» EXERCISE DETAILS
Pictures in the records are to be omitted; everything else is copied exactly.

» DATA TO USE
* * * *

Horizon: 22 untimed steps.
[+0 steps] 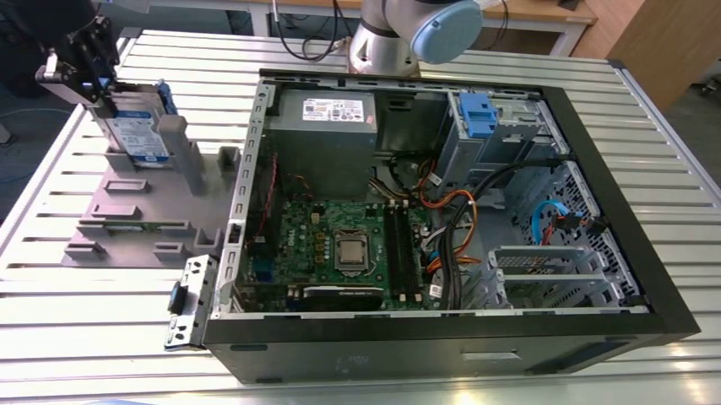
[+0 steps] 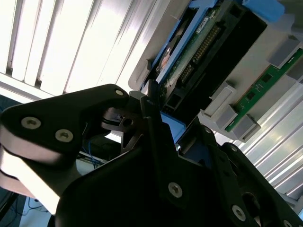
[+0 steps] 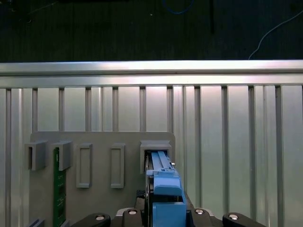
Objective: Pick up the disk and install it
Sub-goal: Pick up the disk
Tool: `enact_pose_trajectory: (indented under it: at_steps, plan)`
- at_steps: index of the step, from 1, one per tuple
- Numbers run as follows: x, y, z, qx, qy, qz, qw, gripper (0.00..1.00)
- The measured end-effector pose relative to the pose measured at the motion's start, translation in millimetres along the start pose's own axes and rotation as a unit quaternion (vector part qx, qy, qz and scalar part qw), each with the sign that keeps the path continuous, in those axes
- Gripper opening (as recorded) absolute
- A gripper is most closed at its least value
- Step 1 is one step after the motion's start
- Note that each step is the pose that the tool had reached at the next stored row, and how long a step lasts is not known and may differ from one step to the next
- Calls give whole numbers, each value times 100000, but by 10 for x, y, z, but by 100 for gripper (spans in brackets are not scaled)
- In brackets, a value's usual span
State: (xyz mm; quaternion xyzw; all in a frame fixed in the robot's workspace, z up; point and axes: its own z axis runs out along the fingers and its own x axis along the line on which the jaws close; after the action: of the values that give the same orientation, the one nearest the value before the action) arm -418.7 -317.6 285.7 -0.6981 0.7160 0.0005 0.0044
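Gripper (image 1: 104, 89) clamped on the disk (image 1: 141, 135), upright in the grey stand (image 1: 141, 202) at the exterior view's ten o'clock — label side (image 1: 144, 145) there, circuit-board face (image 2: 189, 54) in the second wrist view.

Robotics lab or workshop, going by the exterior view: slotted aluminium table (image 1: 79, 337), opened PC case (image 1: 451, 339), robot arm base (image 1: 379, 51) at 12 o'clock, wooden desk (image 1: 541, 13) at 1 o'clock.
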Motion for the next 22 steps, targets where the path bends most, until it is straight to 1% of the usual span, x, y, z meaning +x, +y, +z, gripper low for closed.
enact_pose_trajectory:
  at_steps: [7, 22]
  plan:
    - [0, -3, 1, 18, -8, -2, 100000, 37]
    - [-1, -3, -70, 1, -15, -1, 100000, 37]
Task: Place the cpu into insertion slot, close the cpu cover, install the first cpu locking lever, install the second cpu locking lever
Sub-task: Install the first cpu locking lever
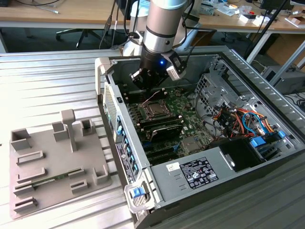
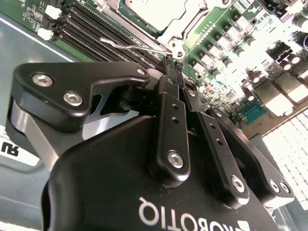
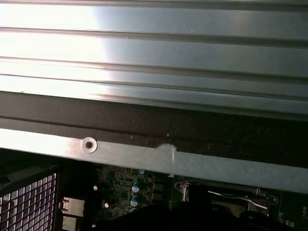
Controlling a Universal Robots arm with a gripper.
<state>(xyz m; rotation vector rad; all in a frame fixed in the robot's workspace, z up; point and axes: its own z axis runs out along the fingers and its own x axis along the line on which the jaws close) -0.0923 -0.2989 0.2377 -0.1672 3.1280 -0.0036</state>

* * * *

» ANSWER TO THIS PROBLEM
Horizon: 22 untimed steps.
[+0 steps] 
[+0 steps] 
[+0 steps] 
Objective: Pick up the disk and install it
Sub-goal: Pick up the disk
Tool: `enact_pose_trajectory: (indented under it: at_steps, plan)`
- at_steps: index of the step, from 1, one per tuple
- Numbers run as follows: x, y, z, qx, qy, qz, qw, gripper (0.00..1.00)
- The measured end-effector pose relative to the pose measured at the motion's start, translation in millimetres along the start pose's own axes and rotation as a unit quaternion (vector part qx, qy, qz and scalar part qw), each with the sign that keeps the path continuous, in those axes
- Gripper opening (as recorded) absolute
- A gripper is most closed at its least value
- Step 1 is one step after the motion's start
- Note that each step is the pose that the tool had reached at the next stored row, and how long a step lasts is not known and may differ from one step to the next
- Calls give whole numbers, each value times 100000, but by 10 for x, y, z, but by 100 for gripper (spans in brackets are not scaled)
- In brackets, a value's usual span
State: (xyz mm; quaternion xyzw; all in a frame fixed in the robot's workspace, z up; point and axes: its own z axis runs out along the fingers and its own x axis along the line on which the jaws close; after the action: of the values that give the same orientation, the one nearest the value before the action) arm -418.7 -317.6 285.7 -0.6981 0.7160 0.0005 0.0044
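Gripper (image 1: 104, 89) clamped on the disk (image 1: 141, 135), upright in the grey stand (image 1: 141, 202) at the exterior view's ten o'clock — label side (image 1: 144, 145) there, circuit-board face (image 2: 189, 54) in the second wrist view.

Robotics lab or workshop, going by the exterior view: slotted aluminium table (image 1: 79, 337), opened PC case (image 1: 451, 339), robot arm base (image 1: 379, 51) at 12 o'clock, wooden desk (image 1: 541, 13) at 1 o'clock.
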Motion for the next 22 steps, targets where the path bends most, until it is straight to 1% of the usual span, x, y, z meaning +x, +y, +z, gripper low for closed.
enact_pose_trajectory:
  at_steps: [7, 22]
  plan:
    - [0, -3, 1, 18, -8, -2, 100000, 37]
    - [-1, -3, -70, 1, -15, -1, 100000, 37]
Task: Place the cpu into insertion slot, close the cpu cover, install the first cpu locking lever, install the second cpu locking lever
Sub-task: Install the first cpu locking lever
Controlling a Universal Robots arm with a gripper.
<state>(xyz m; rotation vector rad; all in a frame fixed in the robot's workspace, z up; point and axes: its own z axis runs out along the fingers and its own x axis along the line on which the jaws close) -0.0923 -0.2989 0.2377 -0.1672 3.1280 -0.0036</state>

Nothing else is required to complete the exercise.